- _What to do_
Show the lines below where "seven" occurs.

Records from a dataset
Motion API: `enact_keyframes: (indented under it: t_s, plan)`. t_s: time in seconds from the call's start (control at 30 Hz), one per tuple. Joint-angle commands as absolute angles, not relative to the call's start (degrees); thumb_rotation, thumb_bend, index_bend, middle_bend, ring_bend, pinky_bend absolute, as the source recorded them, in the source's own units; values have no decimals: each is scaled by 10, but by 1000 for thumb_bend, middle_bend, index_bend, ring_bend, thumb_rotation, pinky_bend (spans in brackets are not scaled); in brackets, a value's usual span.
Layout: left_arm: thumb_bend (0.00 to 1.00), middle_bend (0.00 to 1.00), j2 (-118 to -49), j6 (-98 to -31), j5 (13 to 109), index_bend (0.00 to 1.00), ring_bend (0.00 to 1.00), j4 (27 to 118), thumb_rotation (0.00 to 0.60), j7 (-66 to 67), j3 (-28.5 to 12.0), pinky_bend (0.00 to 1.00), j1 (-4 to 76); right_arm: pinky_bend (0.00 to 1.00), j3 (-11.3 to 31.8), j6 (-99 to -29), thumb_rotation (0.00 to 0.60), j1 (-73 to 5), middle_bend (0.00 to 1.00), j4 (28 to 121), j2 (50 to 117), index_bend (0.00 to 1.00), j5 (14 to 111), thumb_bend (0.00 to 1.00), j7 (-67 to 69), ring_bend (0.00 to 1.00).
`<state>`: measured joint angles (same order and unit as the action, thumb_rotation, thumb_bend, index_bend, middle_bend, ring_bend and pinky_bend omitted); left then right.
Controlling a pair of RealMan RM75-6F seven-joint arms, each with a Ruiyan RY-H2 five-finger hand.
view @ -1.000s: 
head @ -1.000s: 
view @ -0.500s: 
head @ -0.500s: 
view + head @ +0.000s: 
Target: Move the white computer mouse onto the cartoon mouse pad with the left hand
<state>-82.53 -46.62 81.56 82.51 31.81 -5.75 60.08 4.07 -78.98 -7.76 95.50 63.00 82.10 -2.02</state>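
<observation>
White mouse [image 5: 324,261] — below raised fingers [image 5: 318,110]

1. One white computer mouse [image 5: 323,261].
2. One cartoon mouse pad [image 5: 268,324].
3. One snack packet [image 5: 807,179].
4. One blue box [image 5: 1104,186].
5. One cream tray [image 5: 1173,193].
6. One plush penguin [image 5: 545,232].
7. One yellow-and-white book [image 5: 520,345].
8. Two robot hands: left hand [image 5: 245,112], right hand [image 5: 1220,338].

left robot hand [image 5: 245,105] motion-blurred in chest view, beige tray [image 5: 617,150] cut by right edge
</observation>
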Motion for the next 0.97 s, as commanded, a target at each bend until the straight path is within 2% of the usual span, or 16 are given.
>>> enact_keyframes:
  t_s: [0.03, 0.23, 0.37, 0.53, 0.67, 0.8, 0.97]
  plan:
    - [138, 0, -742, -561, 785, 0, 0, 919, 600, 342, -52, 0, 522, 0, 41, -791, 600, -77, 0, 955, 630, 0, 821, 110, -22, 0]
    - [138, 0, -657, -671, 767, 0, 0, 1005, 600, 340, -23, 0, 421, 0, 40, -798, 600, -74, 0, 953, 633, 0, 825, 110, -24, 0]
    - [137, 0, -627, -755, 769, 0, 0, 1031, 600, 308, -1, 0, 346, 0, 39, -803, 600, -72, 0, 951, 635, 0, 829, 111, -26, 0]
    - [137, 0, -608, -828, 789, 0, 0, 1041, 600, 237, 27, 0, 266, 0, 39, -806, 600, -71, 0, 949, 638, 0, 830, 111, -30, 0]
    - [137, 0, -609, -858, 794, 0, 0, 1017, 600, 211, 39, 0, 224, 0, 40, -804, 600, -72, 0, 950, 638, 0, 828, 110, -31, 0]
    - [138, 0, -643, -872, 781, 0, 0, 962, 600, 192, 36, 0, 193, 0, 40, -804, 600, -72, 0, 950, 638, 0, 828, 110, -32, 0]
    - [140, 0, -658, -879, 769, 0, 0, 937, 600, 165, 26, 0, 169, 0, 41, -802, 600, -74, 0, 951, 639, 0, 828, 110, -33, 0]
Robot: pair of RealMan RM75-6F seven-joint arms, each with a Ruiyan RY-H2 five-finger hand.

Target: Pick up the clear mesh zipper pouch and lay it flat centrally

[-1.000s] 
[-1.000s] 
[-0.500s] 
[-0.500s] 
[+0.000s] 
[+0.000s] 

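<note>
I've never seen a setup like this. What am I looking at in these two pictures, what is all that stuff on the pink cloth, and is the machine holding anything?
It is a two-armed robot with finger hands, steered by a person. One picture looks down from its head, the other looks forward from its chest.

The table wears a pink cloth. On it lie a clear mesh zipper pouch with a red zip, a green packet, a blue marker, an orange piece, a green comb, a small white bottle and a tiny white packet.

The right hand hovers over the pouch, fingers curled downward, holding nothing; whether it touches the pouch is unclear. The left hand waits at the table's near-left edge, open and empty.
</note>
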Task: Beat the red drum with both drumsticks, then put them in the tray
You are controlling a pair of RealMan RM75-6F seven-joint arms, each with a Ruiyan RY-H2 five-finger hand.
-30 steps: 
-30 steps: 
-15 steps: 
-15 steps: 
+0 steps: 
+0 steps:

- _Task result_
Controlling a pair of RealMan RM75-6F seven-joint arms, each with a Ruiyan RY-H2 five-finger hand.
Robot: pair of RealMan RM75-6F seven-joint arms, each with a Ruiyan RY-H2 five-finger hand.
You are controlling a pair of RealMan RM75-6F seven-joint arms, each with a Ruiyan RY-H2 five-finger hand.

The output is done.